- Exercise aim:
Repeat, exactly as they appear, the lines from the one with "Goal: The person" through the last line of the entries below, but none of the pictures.

Stored dataset items
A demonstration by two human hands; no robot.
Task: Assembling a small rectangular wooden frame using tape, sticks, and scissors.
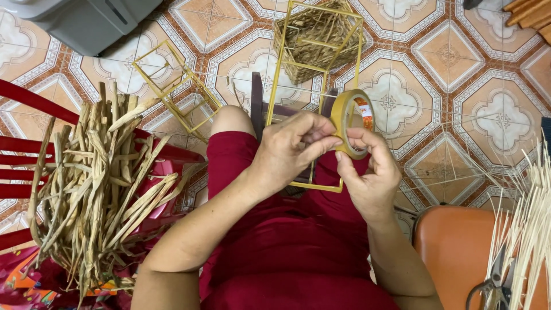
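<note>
Two hands meet on one roll of tan adhesive tape [351, 121], held upright just above the lap, slightly right of the frame's centre. My left hand [290, 150] pinches the roll's near edge between thumb and fingertips, as if feeling for the loose end; my right hand [372, 172] cups the roll from below, fingers curled onto its rim. Both are clamped on the tape, close together and almost touching.

To do this step well, I judge that the right hand should keep the roll from turning while the left thumbnail lifts the end cleanly, pulling the strip flat so that it does not fold onto itself.

Behind the roll stands a thin yellow wire frame [310, 86], box-shaped, with its lower bar near my wrists and its top reaching the upper middle of the frame. Its upper part holds a half-woven basket of dry straw-coloured fibre [313, 40], coarse and twisted. A second, empty yellow wire frame [172, 92] lies tilted on the patterned ceramic floor tiles [447, 74], which are glossy, orange and white.

At the left, a thick bundle of flat dried plant strips [92, 189], stiff and papery, rests across a red plastic chair [23, 149]. At the lower right, pale thin reeds [528, 229] and steel scissors [493, 290] lie on a smooth orange seat [453, 252].
</note>
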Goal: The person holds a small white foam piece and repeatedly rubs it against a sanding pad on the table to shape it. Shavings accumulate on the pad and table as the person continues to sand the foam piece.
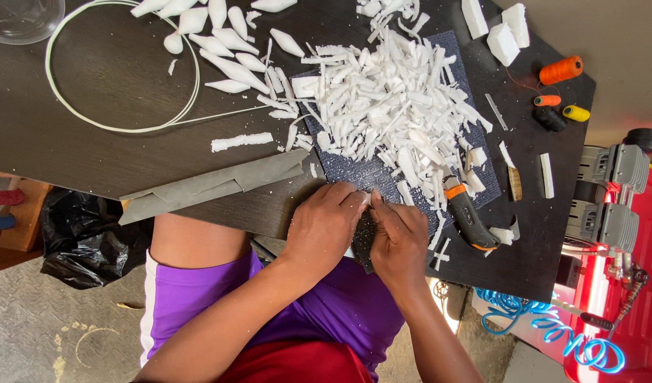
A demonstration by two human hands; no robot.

- Response below:
Goal: The person holds a small white foam piece and repeatedly rubs it against a sanding pad on the table to shape it. Shavings accumulate on the pad and table as the person continues to sand the foam piece.
A demonstration by two human hands; no robot.

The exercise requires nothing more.